Over the last 24 hours my social media feeds have been awash with the same two words.
Posted and shared across social media by women who have been harassed and assaulted in an attempt to shed light on exactly how ubiquitous sexual violence is. And I wish I could say I was surprised but here’s the ugly reality, I’d be harder pushed to find a women (cis or other-wise) who doesn’t have those words seared in to their heart.
In the wake of the Harvey Weinstein case the prevalence of whisper networks has become part of the media hot bed surrounding the seedy underbelly of Hollywood and the lasting legacy of the casting couch. But it isn’t just Hollywood’s power players with the sway to make or break a career who are using their positions to assault women. It’s the everyday and it’s in the mundane. It has become in a way, white noise. “If so many people knew for so long, why didn’t they speak up?” They did. And they do. Of course we do. Women talk. Sometimes words are the only way to guard ourselves in a world which continuously makes excuses for male predatory behaviour.
"Oh he’s just friendly"
"He’s like that with everyone"
"Can’t you take a joke"
"You’re making a scene"
"Oh, I’m sure he didn’t mean it like that"

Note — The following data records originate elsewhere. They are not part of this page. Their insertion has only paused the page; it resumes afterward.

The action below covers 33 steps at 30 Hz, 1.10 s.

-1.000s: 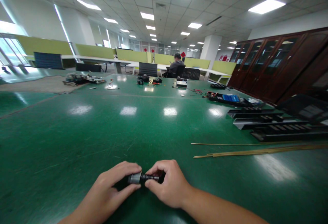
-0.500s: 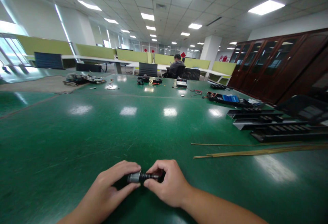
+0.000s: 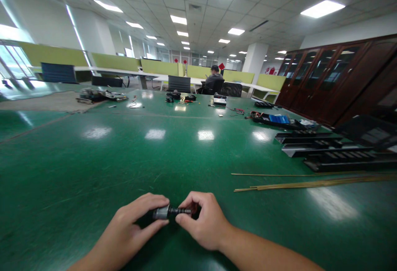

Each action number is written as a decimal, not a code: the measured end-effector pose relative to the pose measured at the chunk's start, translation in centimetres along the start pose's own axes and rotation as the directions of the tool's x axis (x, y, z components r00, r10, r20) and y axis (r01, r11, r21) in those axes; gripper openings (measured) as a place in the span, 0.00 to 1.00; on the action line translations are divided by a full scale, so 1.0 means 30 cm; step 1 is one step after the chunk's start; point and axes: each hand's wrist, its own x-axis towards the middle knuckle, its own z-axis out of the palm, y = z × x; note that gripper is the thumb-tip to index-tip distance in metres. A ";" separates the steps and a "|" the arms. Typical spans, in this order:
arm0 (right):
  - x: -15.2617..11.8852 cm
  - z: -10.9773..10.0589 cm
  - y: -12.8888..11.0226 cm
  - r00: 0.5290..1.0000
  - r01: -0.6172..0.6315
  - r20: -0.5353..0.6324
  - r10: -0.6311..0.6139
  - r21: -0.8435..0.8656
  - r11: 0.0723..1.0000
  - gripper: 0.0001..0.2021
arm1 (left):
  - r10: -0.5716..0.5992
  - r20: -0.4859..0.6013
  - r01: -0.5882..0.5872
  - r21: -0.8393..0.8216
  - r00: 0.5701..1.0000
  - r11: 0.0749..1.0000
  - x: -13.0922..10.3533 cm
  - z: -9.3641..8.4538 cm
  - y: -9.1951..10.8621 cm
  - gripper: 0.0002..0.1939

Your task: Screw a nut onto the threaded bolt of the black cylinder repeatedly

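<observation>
The small metal part is at the near side of the green table, between the two hands; I cannot tell if it touches the table. The left hand grasps its thick grey end with thumb and fingers, and the right hand pinches its thin dark end. To the right lie thin rods, with black rails farther behind. At the far side sits a person.

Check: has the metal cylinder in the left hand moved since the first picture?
Yes, slightly: the metal cylinder sits a little farther left and higher in the picture, judged against the thin rods, which lie where they did.
</observation>
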 end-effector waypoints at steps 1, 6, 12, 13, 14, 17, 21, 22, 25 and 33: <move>0.000 0.000 0.001 1.000 0.002 -0.003 -0.002 0.002 1.000 0.03 | 0.000 -0.004 0.000 0.004 1.000 1.000 -0.001 -0.001 -0.003 0.20; 0.003 0.002 0.011 1.000 0.005 -0.007 -0.005 0.017 1.000 0.05 | 0.006 -0.034 -0.005 0.025 0.999 1.000 -0.001 -0.002 -0.014 0.20; 0.007 0.002 0.015 1.000 -0.004 -0.026 0.005 0.035 0.999 0.05 | 0.013 -0.037 -0.013 0.025 0.999 1.000 0.003 -0.003 -0.014 0.20; 0.008 0.002 0.014 1.000 -0.006 -0.029 0.008 0.041 0.999 0.04 | 0.010 -0.038 -0.009 0.024 0.999 1.000 0.004 -0.005 -0.014 0.20; 0.009 0.003 0.014 0.999 -0.009 -0.032 0.011 0.047 0.999 0.04 | 0.006 -0.041 -0.005 0.026 0.999 1.000 0.005 -0.006 -0.014 0.20; 0.009 0.003 0.013 0.999 -0.015 -0.039 0.017 0.052 0.999 0.04 | 0.001 -0.048 0.001 0.037 0.999 0.999 0.008 -0.011 -0.015 0.20; 0.010 0.002 0.013 0.998 -0.030 -0.049 0.034 0.072 0.997 0.04 | 0.011 -0.051 -0.009 0.050 0.999 0.999 0.008 -0.012 -0.015 0.19; 0.010 0.001 0.014 0.998 -0.035 -0.049 0.039 0.080 0.996 0.04 | 0.012 -0.052 -0.009 0.053 0.999 0.999 0.007 -0.012 -0.015 0.19; 0.011 0.000 0.014 0.998 -0.042 -0.048 0.047 0.094 0.995 0.04 | 0.003 -0.054 0.000 0.056 0.999 0.998 0.005 -0.011 -0.016 0.21; 0.017 0.000 0.018 0.997 -0.050 -0.057 0.058 0.127 0.991 0.04 | -0.007 -0.057 0.010 0.053 0.998 0.999 0.008 -0.018 -0.027 0.21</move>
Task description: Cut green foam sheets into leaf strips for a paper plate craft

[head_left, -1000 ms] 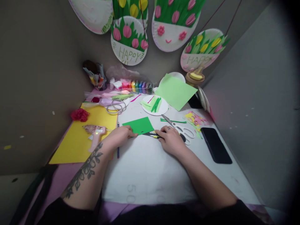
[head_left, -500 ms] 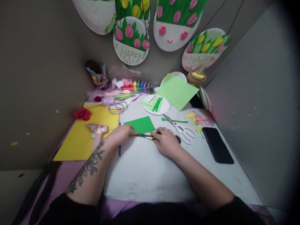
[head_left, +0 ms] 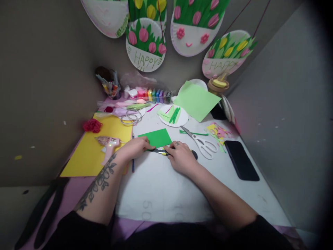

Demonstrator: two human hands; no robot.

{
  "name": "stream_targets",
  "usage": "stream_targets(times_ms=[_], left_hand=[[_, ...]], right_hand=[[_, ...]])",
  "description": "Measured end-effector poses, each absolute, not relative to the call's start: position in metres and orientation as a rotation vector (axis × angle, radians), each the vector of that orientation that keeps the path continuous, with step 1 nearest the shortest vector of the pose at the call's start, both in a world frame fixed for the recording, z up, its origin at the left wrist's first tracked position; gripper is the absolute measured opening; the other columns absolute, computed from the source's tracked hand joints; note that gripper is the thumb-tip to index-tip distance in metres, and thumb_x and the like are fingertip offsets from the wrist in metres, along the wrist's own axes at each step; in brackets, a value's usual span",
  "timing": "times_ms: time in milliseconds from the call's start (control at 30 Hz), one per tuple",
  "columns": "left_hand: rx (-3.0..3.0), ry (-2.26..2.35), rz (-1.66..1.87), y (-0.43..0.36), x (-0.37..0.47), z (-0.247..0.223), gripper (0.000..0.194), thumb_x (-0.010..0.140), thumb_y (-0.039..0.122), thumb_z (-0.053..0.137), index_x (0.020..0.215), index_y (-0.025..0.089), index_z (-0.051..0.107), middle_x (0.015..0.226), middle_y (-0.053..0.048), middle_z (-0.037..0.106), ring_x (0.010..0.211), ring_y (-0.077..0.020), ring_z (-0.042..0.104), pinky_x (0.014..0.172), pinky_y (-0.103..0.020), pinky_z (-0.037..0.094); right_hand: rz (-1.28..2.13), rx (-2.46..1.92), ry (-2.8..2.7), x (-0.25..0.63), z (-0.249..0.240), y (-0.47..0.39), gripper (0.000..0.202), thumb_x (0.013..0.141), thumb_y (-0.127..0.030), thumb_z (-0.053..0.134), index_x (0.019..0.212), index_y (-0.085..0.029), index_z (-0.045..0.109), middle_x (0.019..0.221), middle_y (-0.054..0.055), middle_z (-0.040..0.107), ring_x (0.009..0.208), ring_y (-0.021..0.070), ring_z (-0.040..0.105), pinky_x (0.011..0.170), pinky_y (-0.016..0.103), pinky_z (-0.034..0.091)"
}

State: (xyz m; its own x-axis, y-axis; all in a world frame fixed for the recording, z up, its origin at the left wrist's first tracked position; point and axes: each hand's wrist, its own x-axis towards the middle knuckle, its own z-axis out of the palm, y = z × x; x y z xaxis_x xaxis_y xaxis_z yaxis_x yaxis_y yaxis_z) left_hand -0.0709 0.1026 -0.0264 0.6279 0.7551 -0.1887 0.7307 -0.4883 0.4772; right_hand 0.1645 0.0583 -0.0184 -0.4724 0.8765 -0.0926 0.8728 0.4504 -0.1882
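Observation:
A dark green paper rectangle lies on the white work surface. Along its near edge run scissors with metal blades and black-and-yellow handles, lying low against the table. My left hand is closed at the paper's near left corner, fingertips by the blade tips; whether it pinches the blades too is hidden. My right hand is closed over the scissors' handle section, its fingertips close to the paper's right corner. The rounded black handle end shows beyond that hand.
White-handled scissors lie right of my hand, near a black phone. At left, a pink glue gun rests on yellow sheets. Behind are a paper plate with green strips and a light green sheet.
My right hand has shifted slightly left along with the scissors. My left hand stays at the paper's corner, and the paper has hardly moved.

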Motion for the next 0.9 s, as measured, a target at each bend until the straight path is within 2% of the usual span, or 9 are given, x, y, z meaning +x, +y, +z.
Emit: stream_targets(times_ms=[433,633,800,900], left_hand=[[2.326,1.145,-0.052,0.107,-0.069,-0.022,0.043,0.083,0.015,0.042,0.111,0.032,0.070,0.087,-0.004,0.058,0.076,-0.0157,0.051,0.066,-0.024,0.035],[2.315,1.143,0.002,0.109,-0.072,-0.028,0.037,0.089,0.027,0.040,0.108,0.029,0.072,0.086,-0.005,0.060,0.077,-0.0171,0.054,0.069,-0.026,0.038],[2.289,1.266,0.125,0.102,-0.068,-0.026,0.037,0.087,0.024,0.040,0.107,0.027,0.071,0.096,-0.005,0.065,0.084,-0.0177,0.059,0.075,-0.027,0.041],[2.323,1.410,0.162,0.094,-0.057,-0.020,0.029,0.082,0.035,0.051,0.104,0.024,0.068,0.097,-0.005,0.066,0.086,-0.0208,0.060,0.071,-0.028,0.042]], right_hand=[[0.321,-1.536,-2.707,0.147,-0.016,0.056,0.035,0.085,-0.021,0.052,0.118,-0.023,0.061,0.105,0.012,0.060,0.102,0.0273,0.049,0.080,0.037,0.036],[0.350,-1.484,-2.729,0.138,-0.016,0.052,0.037,0.085,-0.020,0.053,0.121,-0.024,0.059,0.104,0.011,0.060,0.099,0.0268,0.051,0.080,0.037,0.035],[0.535,-1.325,-2.730,0.158,-0.011,0.049,0.033,0.082,-0.016,0.056,0.113,-0.025,0.064,0.100,0.008,0.060,0.099,0.0235,0.051,0.083,0.035,0.035],[0.755,-1.073,-2.742,0.174,-0.006,0.046,0.033,0.079,-0.022,0.064,0.112,-0.026,0.064,0.096,0.005,0.060,0.094,0.0204,0.053,0.082,0.031,0.037]])
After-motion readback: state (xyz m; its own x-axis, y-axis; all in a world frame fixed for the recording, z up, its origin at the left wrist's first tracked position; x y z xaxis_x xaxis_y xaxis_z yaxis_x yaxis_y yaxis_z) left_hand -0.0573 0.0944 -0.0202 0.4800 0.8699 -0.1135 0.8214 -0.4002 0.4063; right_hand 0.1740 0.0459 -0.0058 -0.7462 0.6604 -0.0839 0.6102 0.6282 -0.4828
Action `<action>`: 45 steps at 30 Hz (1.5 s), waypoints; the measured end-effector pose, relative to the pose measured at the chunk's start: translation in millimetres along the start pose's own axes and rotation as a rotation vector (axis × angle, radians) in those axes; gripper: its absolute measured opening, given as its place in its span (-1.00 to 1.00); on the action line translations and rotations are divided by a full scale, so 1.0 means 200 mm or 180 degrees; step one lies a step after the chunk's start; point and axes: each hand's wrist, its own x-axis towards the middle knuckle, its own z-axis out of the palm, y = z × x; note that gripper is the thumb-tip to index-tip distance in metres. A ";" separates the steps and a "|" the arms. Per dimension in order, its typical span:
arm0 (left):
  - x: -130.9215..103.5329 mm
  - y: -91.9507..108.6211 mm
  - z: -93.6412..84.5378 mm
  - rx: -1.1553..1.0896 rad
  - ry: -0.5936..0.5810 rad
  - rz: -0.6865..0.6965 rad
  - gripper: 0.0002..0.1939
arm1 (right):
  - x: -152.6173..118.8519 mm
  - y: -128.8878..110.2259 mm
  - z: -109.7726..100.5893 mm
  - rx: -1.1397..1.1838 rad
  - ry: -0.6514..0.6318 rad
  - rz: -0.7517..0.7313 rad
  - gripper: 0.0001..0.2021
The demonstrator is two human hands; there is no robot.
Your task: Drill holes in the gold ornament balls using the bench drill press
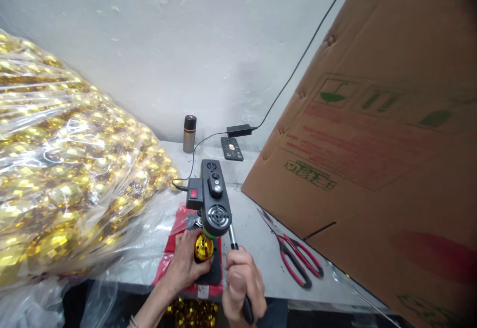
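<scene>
- The lever handle [238,268] of the small press machine [213,200] is gripped by the right hand [241,288], fingers closed around it, at 6 o'clock, probably so that the head can be pulled down.
- The gold faceted ball [203,247] is held under the head by the left hand [185,263], fingers curled around it, so it is kept steady on the black base [216,271].
- Red-handled scissors [294,258] are laid at 3 o'clock, within reach.
- A plastic bag of gold balls [63,179] is piled at 9 o'clock; a cardboard box [372,159] leans at 2 o'clock.
- A small bottle [189,133] and a power adapter [239,130] are seen at 12 o'clock by the wall.
</scene>
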 end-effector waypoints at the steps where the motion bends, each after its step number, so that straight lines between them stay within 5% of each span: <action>1: 0.00 0.00 0.00 0.0001 -0.0015 -0.0016 -0.57 | -0.01 0.00 0.01 -0.0010 0.0049 0.0019 -0.64; 15: 0.01 0.01 0.00 0.0062 -0.0085 -0.0095 -0.57 | -0.04 0.00 0.06 -0.0032 0.0440 0.0107 -0.63; 45: 0.01 -0.02 0.04 -0.0030 0.0082 0.0086 -0.53 | -0.15 0.05 0.05 0.0226 0.0244 0.0304 -0.61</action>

“Me too” has me recounting every instance where women have shared their stories with me. Sometimes it was a glibe off hand remark. Occasionaly outrage. More often than naught, exhaustion. Empty laughter punctuated with a “Well, what can you do about it?” attitude. No emotional outpourings (though if there was ever a place for it it would be here) instead sharp, painful and punctuated and accepted. Because, what can you do? Call out your cat callers? Get a conviction? It’s not that our silence makes us complicit in our abuse, instead it’s a mix of fear and a desperate sense of self preservation. Margaret Atwood went straight for the gut - “Men are afraid that women will laugh at them. Women are afraid that men will kill them.” Over and over though we'd be asking – who would believe us?
We like to think that it won’t happen to us (again) that it hasn’t happened to those we love (again) and that there is some way to guard against it. But the truth is between keys grasped between fists and whisper networks, there hasn’t been much we can do. At least this is the lie we tell ourselves. The same lie that paints societies worst abusers as monsters instead of men. Because it’s an individual rather than a need for larger societal change. That itself would be a quick fix. Or erhaps systematic misogyny is part of our cultural fabric abd that it encourages a painful self-imposed silence.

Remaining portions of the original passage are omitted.